The next step
By Dion Clisso PrepsKC Managing Editor
A decade ago, Missouri split its biggest class in half and created a six-class system for football. That changed allowed more teams to have a chance to win a state title each year.
With schools like Blue Springs, Rockhurst, Jefferson City, Blue Springs South, CBC and Columbia Hickman all in the new Class 6 the first school to establish control of Class 5 was Raymore Peculiar. The Panthers made it to the state title game in 2002 losing to Webster Groves.
Two years later the Panthers were back, beating McCluer North for the first of three straight titles. Ray-Pec was the king of Class 5 and it was the program that all Class 5 teams in the Metro would measure themselves by.
The dominance at the state title level didn’t continue from there, but the Panthers were in the semifinals in 2008 and the quarterfinals in 2009 before making the jump to Class 6 in 2010.
Most might say the move to Class 6 isn’t that big considering the enrollments are within a few hundred of each other. Add in that Ray-Pec routinely played Class 6 schools like Blue Springs South and Lee’s Summit North. Even with those one or two games a year there was difference when the full-time jump came in 2010.
“First I said was whoa,” Ray-Pec coach Tom Kruse said. “I think obviously the speed and the size of the guys was different. They were pretty good sized but they were big fast guys and we knew we had to do something different from the training to the weight room to compete.”
The Panthers did well the first year, going 6-4 in the regular season before losing to Blue Springs in the first round of the playoffs. That team had standout quarterback Cameron Coffman and relied on a high-flying passing attack that could put a lot of points on the board.
Even though Ray-Pec was winning, it wasn’t the same style of play that had made it dominant in Class 5. The Panthers had been known as a hard driving running team that played tough physical defense. That was still the style Kruse wanted to play but the early returns where that the Panthers needed to improve in several areas to compete with Class 6 teams every week.
“We had kids that could run but we needed size,” Kruse said. “I felt like from a size standpoint we’ve closed the gap from where we were to where we are now. We’ve gotten bigger, but we’ve gotten faster too.”
Last year the Panthers slid back to 3-7 with wins over Ruskin, North Kansas City and Joplin. The defense struggled while the offense was still trying to reestablish its identity. The work was being done to take the next step but the results weren’t there yet.

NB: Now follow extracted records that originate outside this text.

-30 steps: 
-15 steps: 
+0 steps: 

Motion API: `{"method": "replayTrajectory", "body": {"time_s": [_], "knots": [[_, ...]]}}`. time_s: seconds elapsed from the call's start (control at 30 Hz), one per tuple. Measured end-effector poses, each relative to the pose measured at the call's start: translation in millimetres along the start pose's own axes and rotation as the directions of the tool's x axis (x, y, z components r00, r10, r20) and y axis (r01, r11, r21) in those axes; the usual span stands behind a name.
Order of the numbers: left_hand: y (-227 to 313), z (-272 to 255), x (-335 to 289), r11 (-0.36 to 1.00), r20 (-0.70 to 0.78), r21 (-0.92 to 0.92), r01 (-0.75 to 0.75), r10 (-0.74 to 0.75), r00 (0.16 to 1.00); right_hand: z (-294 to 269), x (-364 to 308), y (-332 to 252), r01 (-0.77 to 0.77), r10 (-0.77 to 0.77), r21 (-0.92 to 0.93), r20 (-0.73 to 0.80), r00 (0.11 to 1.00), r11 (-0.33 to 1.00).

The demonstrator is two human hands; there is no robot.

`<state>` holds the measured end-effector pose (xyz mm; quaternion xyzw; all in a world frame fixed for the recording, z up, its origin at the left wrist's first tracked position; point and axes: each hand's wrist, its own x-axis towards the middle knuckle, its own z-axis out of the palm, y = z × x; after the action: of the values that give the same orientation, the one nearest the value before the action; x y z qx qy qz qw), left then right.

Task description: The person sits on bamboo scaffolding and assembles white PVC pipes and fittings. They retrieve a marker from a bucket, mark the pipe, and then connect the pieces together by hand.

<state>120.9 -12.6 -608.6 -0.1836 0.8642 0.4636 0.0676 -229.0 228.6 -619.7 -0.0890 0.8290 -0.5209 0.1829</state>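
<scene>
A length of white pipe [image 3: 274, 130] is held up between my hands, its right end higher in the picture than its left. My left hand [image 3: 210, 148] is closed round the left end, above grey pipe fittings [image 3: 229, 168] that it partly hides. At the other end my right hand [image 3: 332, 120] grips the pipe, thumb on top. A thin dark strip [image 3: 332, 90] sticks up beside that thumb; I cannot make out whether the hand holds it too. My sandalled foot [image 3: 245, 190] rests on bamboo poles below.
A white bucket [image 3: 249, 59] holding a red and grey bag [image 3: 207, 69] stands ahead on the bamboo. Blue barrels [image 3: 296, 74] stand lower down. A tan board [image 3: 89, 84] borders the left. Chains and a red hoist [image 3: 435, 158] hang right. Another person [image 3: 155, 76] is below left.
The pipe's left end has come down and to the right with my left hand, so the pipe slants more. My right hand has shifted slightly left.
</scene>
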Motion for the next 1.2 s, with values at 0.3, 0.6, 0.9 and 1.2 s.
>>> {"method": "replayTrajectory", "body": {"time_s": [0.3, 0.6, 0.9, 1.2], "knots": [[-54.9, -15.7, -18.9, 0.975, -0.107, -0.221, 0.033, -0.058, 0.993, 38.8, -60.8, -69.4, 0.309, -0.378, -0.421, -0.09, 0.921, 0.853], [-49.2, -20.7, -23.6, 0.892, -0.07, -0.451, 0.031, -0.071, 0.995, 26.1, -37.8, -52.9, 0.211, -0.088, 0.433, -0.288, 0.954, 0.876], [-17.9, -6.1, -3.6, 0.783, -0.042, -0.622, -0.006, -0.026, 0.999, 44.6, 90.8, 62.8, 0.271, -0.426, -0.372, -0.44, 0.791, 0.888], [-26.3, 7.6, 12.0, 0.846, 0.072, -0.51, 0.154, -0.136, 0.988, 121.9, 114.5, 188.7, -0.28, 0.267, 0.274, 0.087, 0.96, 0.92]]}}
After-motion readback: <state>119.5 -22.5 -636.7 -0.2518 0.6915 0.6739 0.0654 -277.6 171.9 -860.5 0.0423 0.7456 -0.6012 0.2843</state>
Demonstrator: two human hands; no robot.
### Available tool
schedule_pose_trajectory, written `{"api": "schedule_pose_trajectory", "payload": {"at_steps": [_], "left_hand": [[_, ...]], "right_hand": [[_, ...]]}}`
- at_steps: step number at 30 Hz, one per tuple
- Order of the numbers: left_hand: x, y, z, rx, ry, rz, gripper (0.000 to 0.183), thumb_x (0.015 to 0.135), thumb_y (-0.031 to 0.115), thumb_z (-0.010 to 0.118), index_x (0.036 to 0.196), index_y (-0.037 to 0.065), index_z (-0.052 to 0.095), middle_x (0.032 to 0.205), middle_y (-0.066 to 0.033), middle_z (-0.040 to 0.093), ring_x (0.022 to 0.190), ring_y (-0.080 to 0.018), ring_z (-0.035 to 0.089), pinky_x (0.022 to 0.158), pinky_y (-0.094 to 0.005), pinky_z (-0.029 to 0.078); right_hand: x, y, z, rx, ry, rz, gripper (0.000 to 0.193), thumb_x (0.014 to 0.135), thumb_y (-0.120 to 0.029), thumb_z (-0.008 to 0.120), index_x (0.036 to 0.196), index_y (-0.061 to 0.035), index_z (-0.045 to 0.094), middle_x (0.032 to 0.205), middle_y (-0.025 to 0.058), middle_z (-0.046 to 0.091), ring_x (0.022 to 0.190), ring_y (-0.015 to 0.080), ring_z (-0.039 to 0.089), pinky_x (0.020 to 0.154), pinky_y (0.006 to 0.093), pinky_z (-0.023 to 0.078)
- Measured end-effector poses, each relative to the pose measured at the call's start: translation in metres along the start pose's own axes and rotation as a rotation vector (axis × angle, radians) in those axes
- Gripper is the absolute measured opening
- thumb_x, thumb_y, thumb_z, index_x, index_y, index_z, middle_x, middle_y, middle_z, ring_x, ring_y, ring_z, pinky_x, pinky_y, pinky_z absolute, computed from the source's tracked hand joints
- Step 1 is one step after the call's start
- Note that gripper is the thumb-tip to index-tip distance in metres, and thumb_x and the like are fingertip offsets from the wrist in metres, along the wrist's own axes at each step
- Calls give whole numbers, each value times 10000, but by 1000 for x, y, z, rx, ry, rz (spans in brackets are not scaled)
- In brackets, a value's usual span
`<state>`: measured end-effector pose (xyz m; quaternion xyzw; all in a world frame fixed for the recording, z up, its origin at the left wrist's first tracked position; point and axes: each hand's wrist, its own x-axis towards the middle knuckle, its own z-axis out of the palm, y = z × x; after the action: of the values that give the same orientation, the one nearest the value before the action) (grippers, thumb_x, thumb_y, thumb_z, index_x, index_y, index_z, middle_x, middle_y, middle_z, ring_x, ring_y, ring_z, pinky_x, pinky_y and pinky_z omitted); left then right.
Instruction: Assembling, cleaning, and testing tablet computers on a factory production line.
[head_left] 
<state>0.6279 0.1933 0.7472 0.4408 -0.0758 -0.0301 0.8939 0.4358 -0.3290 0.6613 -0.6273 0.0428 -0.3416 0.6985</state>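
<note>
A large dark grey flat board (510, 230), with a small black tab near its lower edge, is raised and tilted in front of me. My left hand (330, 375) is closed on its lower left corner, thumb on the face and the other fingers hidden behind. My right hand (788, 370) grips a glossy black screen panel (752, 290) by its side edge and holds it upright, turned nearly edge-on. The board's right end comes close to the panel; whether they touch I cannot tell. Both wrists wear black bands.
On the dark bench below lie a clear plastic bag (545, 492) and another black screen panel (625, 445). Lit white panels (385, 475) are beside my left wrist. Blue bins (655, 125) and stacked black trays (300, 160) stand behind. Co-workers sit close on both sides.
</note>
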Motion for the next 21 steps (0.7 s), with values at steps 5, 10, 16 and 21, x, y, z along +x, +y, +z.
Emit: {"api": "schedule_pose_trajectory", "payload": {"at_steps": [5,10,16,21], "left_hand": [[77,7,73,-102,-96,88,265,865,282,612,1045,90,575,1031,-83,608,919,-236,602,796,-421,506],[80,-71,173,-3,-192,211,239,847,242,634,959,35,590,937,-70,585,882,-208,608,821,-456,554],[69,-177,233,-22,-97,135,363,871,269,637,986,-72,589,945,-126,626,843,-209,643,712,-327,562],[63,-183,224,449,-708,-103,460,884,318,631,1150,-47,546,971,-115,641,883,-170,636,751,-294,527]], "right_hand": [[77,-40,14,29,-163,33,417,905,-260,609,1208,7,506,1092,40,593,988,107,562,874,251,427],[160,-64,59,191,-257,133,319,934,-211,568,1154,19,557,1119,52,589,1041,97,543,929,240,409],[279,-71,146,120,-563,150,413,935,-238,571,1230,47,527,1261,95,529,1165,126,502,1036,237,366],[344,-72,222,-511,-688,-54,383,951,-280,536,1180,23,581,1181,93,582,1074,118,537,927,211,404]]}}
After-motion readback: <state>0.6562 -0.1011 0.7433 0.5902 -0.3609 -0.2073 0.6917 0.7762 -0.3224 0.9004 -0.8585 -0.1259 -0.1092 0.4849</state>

One of the biggest differences Kruse and his staff found was that while you might play one or two Class 6 teams on your schedule and compete and even win, that was a much different situation than going toe to toe every week.
“When we were Class 5 and we played a couple Class 6 schools, it was kind of like a measuring stick for us,” Kruse said. “It was a no-lose situation. If we lost the game, then well we know they are a class bigger, but if you win that game what a confidence boost for your team.
“When you jump up, especially in our conference, there aren’t any get-healthy weeks. We played Lee’s Summit West this year and then played Blue Springs, and there was no time to lick our wounds. We needed to get back at it.”
This season has been much different. The Panthers went 6-3 in the regular season with only losses to Blue Springs, Lee’s Summit West and Blue Springs South. The loss at South was a close 41-34 defeat that the Panthers led in the fourth quarter.
The strong season earned Ray-Pec the No. 3 seed in the Class 6 District 4 tournament. They opened play last week with a 51-21 win over Joplin and now face Rockhurst in the district semifinal game Friday at Rockhurst.
Kruse knows that his program is improved but still needs to take one more step to be on the same level with teams like Blue Springs, Rock and South.
“Right now when you talk about Class 6 in Kansas City you talk about Blue Springs, Rockhurst and Blue Springs South, and then there is Ray-Pec,” Kruse said. “We want to be where you have to go through Rockhurst, Blue Springs, Blue Springs South, Ray-Pec. This year It’s those guys and then Ray-Pec is having a good year. We want to be in that group, but until you beat one of those teams we aren’t going to be there.”
That step might not be able to be fully taken this week, but a win at Rockhurst and a trip to the district championship could get the Panthers well down the road to being in that elite group.